EXERCISE DETAILS |
Using the data that follows, return exactly the lines from the one that contains "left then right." through the one that contains "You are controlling", ends included.

PROVIDED DATA |
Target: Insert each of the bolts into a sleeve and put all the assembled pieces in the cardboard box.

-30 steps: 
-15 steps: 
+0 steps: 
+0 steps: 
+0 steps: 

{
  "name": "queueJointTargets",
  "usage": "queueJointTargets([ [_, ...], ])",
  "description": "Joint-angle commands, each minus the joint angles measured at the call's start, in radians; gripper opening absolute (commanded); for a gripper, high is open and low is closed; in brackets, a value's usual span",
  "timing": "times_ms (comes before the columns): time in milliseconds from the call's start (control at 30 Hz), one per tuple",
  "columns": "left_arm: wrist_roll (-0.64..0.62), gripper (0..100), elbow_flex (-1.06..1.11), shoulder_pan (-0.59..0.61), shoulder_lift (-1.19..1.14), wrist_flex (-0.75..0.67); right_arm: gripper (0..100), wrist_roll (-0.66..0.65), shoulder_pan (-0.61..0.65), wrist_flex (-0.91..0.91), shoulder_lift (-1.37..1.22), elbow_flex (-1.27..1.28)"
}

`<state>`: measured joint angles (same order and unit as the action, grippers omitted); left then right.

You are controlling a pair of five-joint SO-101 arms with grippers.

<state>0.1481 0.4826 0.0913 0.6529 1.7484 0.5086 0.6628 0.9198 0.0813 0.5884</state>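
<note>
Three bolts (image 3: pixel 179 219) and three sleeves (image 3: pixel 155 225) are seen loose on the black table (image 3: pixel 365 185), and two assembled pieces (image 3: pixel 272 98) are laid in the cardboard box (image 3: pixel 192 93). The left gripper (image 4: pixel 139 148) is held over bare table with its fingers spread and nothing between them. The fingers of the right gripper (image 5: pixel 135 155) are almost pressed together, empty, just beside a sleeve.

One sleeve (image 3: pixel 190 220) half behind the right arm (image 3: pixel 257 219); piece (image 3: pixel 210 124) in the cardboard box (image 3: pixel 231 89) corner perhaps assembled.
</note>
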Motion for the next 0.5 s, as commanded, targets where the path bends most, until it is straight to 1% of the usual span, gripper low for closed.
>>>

RESPONSE TO THE TASK |
`<state>`: measured joint angles (same order and unit as the action, grippers omitted); left then right.

You are controlling a pair of five-joint SO-101 arms with grippers.

No additional work remains on the exercise.